There's a station where you can learn about how to collect mushrooms.
Leery about foraging for mushrooms? That's O.K.,
people will talk about cultivating mushrooms
and there's even a vendor selling shiitake-innoculated logs!
Want to know about cooking with mushrooms- we've got that covered, as the aroma wafting up the stairwell from the cooking and tasting area clearly indicates.
The sous chefs slice and dice a potful of cremini
and then, in the hands of our culinary expert, Bob Hosh,
they become a succulent bowl of cremini in cream sauce.
Phillips Mushroom Farm provided us with exotic mushrooms.

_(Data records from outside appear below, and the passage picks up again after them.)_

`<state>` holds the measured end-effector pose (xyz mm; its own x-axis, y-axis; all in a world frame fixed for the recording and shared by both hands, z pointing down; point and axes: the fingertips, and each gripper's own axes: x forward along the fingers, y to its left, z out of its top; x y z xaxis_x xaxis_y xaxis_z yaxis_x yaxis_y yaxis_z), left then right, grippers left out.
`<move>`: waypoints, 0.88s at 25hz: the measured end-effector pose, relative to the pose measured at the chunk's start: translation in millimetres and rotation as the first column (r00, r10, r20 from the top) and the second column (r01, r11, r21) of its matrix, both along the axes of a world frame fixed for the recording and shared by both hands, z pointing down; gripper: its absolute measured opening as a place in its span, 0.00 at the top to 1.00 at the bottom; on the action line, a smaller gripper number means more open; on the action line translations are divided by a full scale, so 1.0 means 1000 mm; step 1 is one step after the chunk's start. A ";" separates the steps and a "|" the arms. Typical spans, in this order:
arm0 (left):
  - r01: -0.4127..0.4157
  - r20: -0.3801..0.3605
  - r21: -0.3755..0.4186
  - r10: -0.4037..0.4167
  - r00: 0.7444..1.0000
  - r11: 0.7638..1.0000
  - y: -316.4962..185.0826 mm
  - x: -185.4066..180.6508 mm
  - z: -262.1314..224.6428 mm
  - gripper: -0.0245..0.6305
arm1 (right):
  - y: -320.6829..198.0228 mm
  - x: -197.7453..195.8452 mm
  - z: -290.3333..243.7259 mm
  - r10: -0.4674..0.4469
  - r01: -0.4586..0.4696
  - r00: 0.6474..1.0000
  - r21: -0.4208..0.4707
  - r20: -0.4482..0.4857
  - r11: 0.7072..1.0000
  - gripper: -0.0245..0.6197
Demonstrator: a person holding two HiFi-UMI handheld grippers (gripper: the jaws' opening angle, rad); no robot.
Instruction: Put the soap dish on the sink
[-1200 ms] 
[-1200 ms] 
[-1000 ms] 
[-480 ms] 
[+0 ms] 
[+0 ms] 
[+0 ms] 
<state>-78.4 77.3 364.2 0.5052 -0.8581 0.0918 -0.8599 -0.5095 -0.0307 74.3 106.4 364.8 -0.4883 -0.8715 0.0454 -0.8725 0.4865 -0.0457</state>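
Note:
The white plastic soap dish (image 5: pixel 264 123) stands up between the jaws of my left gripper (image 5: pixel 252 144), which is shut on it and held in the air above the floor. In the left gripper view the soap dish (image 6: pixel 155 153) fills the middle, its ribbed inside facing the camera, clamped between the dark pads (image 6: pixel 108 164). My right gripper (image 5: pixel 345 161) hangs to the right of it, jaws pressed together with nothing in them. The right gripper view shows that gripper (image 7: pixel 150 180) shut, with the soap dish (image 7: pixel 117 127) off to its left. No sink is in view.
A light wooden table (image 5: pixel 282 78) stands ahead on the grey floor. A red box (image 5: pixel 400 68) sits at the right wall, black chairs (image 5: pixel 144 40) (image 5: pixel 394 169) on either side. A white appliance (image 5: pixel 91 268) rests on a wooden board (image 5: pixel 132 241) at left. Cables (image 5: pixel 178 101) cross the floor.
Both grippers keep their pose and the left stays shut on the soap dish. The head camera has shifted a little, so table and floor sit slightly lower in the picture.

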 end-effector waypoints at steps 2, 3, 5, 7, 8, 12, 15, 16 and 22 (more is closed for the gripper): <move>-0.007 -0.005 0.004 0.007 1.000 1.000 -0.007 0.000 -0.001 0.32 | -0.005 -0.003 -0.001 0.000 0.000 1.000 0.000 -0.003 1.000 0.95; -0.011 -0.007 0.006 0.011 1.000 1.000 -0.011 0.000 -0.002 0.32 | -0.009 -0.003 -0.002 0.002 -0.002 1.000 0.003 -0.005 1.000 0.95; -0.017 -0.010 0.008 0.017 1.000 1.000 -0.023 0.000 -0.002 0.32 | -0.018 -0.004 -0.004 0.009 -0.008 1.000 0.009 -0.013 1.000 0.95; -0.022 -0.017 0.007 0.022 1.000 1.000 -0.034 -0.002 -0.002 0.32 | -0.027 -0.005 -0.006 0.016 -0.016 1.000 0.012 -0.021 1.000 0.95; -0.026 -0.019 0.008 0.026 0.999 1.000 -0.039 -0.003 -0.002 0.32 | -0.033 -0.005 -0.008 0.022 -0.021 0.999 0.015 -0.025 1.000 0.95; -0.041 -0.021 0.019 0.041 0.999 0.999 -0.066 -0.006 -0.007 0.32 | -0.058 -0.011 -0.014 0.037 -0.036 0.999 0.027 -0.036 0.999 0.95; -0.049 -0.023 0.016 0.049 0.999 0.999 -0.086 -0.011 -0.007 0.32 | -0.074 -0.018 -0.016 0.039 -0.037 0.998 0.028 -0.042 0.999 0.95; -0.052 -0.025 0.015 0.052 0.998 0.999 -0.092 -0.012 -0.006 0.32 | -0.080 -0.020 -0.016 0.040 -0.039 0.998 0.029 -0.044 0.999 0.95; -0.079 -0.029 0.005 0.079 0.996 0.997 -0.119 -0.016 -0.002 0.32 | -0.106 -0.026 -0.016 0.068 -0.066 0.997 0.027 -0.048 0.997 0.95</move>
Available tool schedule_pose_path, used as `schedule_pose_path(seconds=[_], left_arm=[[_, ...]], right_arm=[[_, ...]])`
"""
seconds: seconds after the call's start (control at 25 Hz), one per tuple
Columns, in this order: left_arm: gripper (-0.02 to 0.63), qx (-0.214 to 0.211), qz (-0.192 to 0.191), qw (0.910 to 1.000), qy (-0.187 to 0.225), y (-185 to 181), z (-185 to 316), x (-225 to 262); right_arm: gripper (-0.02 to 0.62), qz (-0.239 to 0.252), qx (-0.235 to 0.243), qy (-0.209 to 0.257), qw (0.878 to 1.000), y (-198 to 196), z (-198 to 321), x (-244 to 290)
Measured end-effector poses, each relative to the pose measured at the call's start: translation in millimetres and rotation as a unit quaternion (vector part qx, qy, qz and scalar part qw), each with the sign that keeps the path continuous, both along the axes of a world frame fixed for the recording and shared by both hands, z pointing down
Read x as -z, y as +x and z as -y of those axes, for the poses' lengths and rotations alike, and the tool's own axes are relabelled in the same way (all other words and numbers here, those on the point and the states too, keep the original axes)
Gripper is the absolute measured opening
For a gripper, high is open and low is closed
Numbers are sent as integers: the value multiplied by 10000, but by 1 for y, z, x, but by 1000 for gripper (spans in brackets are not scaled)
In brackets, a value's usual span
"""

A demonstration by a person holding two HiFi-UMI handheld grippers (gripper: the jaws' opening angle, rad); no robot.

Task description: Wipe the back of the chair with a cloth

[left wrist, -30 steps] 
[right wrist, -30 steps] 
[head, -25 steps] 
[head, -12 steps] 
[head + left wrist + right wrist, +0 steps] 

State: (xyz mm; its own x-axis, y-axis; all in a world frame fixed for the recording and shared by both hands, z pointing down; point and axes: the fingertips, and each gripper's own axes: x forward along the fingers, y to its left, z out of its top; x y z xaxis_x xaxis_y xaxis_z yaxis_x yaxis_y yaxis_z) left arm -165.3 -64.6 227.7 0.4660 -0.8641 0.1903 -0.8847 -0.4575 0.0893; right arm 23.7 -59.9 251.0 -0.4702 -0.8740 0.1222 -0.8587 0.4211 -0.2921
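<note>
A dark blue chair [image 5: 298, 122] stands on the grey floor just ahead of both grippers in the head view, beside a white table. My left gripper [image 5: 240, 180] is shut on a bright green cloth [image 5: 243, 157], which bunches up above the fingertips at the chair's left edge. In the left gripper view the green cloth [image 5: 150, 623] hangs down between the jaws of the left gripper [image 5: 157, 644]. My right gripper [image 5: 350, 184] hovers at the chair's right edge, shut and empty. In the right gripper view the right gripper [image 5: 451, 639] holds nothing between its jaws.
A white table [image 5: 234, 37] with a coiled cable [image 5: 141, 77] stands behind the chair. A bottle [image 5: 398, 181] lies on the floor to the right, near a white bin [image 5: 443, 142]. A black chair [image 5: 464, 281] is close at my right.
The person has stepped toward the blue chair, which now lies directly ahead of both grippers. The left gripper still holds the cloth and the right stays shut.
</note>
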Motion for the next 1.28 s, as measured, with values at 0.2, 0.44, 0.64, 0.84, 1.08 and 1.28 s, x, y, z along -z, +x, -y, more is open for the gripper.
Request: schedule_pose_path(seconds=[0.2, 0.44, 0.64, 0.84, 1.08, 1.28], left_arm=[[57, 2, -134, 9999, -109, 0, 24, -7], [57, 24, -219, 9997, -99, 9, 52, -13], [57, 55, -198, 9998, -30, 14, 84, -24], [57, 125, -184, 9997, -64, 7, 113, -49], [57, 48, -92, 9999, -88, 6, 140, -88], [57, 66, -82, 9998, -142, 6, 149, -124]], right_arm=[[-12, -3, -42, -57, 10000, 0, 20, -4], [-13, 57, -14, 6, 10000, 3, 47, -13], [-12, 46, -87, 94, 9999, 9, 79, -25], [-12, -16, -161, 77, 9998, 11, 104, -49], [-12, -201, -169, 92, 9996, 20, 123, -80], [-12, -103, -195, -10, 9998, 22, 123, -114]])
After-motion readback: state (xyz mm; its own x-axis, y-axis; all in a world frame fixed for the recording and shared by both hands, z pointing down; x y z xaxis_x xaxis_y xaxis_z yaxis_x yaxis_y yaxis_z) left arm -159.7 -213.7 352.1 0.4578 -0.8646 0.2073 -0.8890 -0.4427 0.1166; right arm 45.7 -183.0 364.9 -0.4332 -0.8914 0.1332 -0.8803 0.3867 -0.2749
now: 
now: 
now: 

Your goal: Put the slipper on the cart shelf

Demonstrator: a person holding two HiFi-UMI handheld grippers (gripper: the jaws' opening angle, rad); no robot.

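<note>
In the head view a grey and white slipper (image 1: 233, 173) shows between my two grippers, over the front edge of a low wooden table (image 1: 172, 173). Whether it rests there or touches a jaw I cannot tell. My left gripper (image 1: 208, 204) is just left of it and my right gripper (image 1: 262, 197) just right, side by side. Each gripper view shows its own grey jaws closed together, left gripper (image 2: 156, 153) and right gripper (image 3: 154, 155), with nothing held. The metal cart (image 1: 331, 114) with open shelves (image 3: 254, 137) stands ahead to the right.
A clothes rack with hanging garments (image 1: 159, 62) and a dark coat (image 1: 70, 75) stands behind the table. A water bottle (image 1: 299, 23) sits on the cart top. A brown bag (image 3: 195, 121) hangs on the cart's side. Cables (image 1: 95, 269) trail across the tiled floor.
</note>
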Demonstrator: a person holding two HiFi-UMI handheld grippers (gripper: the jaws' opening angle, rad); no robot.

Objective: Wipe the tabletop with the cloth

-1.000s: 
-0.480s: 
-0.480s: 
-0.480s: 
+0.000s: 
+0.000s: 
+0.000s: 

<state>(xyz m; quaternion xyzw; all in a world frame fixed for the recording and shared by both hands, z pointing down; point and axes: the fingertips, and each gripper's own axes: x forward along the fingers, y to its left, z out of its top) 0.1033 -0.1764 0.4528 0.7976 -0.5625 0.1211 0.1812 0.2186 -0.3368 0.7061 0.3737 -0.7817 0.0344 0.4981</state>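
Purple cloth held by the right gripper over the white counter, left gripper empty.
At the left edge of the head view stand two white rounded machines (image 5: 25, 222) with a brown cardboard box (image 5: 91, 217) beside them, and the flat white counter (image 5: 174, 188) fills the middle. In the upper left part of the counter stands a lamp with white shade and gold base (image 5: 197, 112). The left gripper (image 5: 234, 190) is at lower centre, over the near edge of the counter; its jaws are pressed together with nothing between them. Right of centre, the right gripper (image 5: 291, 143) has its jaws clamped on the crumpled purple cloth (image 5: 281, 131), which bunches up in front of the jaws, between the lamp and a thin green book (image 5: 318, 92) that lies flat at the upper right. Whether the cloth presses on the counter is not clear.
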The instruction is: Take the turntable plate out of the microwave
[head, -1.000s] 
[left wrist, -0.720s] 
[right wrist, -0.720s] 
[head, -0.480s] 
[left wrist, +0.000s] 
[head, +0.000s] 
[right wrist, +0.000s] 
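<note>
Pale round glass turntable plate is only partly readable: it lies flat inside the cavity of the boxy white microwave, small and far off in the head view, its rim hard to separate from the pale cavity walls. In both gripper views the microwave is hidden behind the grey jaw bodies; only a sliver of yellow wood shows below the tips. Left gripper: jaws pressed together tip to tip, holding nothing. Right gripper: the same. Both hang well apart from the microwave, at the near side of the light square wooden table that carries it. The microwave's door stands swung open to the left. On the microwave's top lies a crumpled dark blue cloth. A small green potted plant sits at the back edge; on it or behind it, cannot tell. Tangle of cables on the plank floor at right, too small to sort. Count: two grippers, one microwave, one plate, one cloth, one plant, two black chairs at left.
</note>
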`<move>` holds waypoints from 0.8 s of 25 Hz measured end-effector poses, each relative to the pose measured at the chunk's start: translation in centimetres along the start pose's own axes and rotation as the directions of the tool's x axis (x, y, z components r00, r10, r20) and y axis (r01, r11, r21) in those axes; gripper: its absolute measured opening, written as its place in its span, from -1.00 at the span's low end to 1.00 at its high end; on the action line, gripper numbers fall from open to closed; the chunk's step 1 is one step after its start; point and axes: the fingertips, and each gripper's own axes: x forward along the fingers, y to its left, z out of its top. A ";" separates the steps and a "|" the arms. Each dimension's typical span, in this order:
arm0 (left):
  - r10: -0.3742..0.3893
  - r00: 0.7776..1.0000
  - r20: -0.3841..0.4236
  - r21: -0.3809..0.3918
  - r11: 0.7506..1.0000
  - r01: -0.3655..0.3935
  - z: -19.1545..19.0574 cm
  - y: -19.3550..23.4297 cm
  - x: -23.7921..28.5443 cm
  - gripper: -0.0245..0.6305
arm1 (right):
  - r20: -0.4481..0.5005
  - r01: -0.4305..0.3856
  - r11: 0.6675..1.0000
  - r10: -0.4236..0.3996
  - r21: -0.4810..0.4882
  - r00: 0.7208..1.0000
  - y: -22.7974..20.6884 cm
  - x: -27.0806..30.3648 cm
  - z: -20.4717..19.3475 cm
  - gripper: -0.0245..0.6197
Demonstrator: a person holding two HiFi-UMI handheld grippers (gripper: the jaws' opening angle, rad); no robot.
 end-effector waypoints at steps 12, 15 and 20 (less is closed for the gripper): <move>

Many went downstairs for cooking and tasting, some stayed upstairs to fascinate the visitors.
Perhaps you only know the white Agaricus, cremini, and portobello of the supermarkets. Even they are now selling shiitake. And local farmer's markets have an even wider selection of both foraged / seasonal and cultivated exotic mushrooms. They are definitely becoming more widely available.
Like this lovely, luscious maitake.
Mushrooms can be medicinal.
And as well as delicious, mushrooms can be crafty. Not on their own, I hasten to add,
as in useful for craft workers. Natural dyes come from leaves and flowers, insects and
. . . . mushrooms!
Ursula shows a visitor a wonderful array of yarns dyed with mushrooms. She is always glad when she can spread the art of dyeing with mushrooms to interested people.
Just look at the hanks of yarn dyed yellow, buff, orange, scarlet, lavender, and purple,
a basket full of colors ready for someone to knit or crochet , perhaps into a coat of many colors.
Or, make mushrooms into paper. Polypores are especially suitable for this.
Mush them up into a slurry, using a dedicated blender. Pour the stuff into a tub of water. Use a deckle - that's a wooden frame with some window screening on it - to collect a thin, even layer. Lift it out and dump the slurry onto a pile of towels. If you are in a rush (or demonstrating the process for visitors) put it between several sheets of newspaper and iron it (with a dedicated iron, of course, not the one you use for fine clothing.)
After this wonderful introduction to themagical world of mushrooms you may find yourself fretting over sunshine and hoping for rain. After all, rain makes mushrooms.